CEOs and corporate boards want to see big data deliver results in company revenues, operations, and financial performance. The C-suite’s desire to get these results faster than ever before is causing many big data leaders to feel more pressure in four specific areas.
1: Data as an asset
In a 2014 Wall Street Journal article, Gartner analyst Douglas Laney observed that, “It’s flummoxing that companies have better accounting for their office furniture than their information assets…. You can’t manage what you don’t measure.” And in that same WSJ article, Leonard Nakamura, an economist at the Federal Reserve Bank of Philadelphia, estimated that corporate holdings of data and other intangible assets could be worth more than $8 trillion.

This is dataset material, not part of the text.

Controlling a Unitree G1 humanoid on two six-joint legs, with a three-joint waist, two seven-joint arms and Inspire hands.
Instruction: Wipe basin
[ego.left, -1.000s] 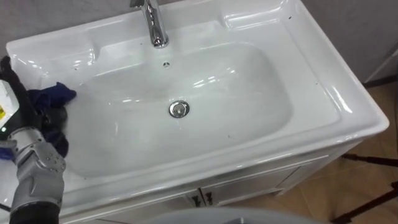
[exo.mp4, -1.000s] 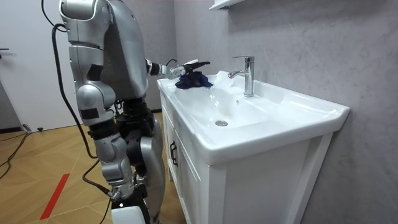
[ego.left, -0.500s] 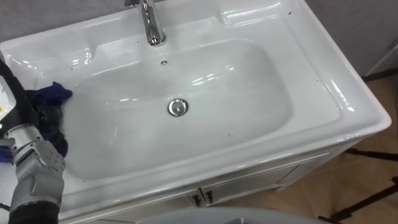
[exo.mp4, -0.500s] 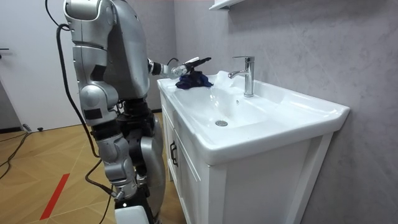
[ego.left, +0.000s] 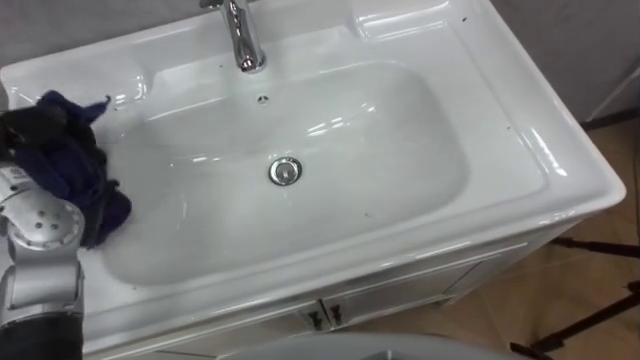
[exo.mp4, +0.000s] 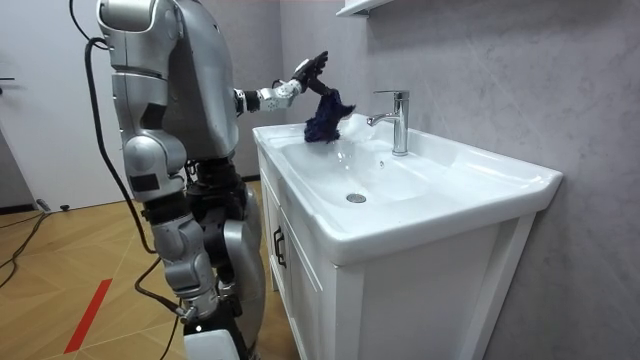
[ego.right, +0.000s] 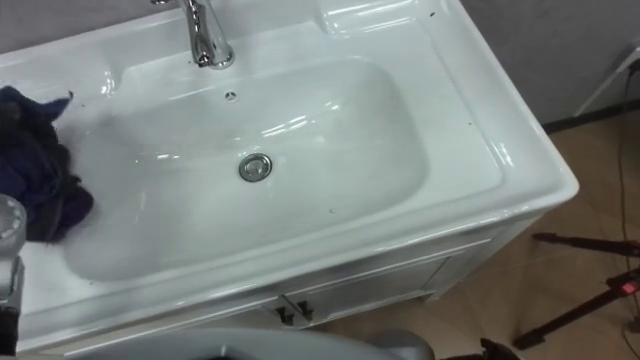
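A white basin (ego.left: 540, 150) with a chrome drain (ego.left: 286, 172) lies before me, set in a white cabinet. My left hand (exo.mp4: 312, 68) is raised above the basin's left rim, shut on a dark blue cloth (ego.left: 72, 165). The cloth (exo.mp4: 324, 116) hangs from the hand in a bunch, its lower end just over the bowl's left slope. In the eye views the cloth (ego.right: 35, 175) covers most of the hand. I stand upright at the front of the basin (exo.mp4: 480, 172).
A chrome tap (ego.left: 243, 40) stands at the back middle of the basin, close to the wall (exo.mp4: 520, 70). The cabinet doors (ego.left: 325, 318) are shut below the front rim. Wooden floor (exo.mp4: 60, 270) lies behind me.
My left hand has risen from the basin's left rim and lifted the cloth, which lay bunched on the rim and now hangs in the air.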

Data isn’t on corporate balance sheets yet, but as companies begin to evolve P&L functions where data is packaged and resold to others, it could be. Even for companies with no current plans to commercialize data, the data under management could be considered an untapped source of future business spinoffs and revenue generation, so companies have to derive ways to value it. This squarely places pressures on IT leaders and other data stewards to understand what this accumulation of data consists of and how best to mine it.
SEE: Data’s new home: Your company’s balance sheet (TechRepublic)
2: Confusion on which tools to use and how to use them
There are so many types of data manipulation, extraction, cleaning, normalization, etc., tools that it is hard for organizations to decide which ones are the best in class for their environments. Companies are also trying to figure out how to actually use these tools.
“A great example is a company using Internet of Things (IoT) sensors to monitor machine operations and health in a production facility,” said Shawn Rogers, chief research officer at Dell Statistica, a predictive analytics supplier. “If a sensor emits data once per second, this can be as much as 86,400 times per day. Do you really need to capture all of this communication to obtain a good reading of machine health and interactions?”
3: The belief that anyone can do big data analytics
More affordable analytics tools and cloud-based solutions are making analytics available to small companies as well as to large enterprises; these tools provide layers of abstraction between the highly technical work of accessing and manipulating data and the more graphic tools that enable users with only a little understanding of IT mechanics to use them.
Employees are used to unbridled data access through browsers, search engines, and social media, and many of them want to be included in the analytics process—even if they don’t have big data project experience.
These forces all come together to exert additional pressure on IT, which must provide data stewardship, governance, and security as data is spread across all levels of employees in various departments.
SEE: Hiring kit: Microsoft Power BI developer (Tech Pro Research)
4: Corporate sentiment that analytics is a must to stay competitive
Performing data analytics used to be considered a luxury among companies—something only “smart” people did—but now more companies are starting to look at the data they have accumulated as an asset. The fear of using analytics has disappeared. “Instead, what companies are asking themselves is, ‘How can I do a better job with data?'” said Dell’s Rogers.
The bottom line
In order for big data initiatives to be successful and deliver on time, project leaders must have clear goals, and users must have the necessary tools for solving analytics problems—as well as training on how to use those tools.